## About this exercise
An exact copy of the data is required; the images should not appear in it.

## Dataset excerpt
====================
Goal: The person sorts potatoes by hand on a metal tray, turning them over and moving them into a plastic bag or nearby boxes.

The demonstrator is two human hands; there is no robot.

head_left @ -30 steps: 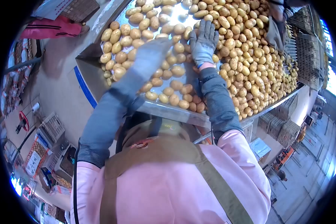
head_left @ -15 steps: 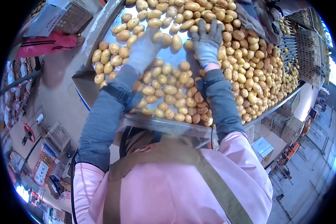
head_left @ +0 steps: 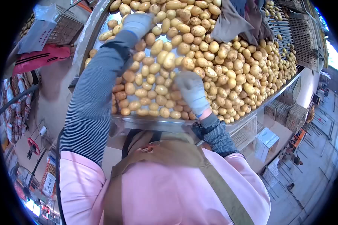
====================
## Your solution
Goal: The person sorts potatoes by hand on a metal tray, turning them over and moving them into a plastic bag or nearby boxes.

The demonstrator is two human hands; there is no robot.

head_left @ -30 steps: 
head_left @ -15 steps: 
head_left @ +0 steps: 

The exercise contains no remaining tasks.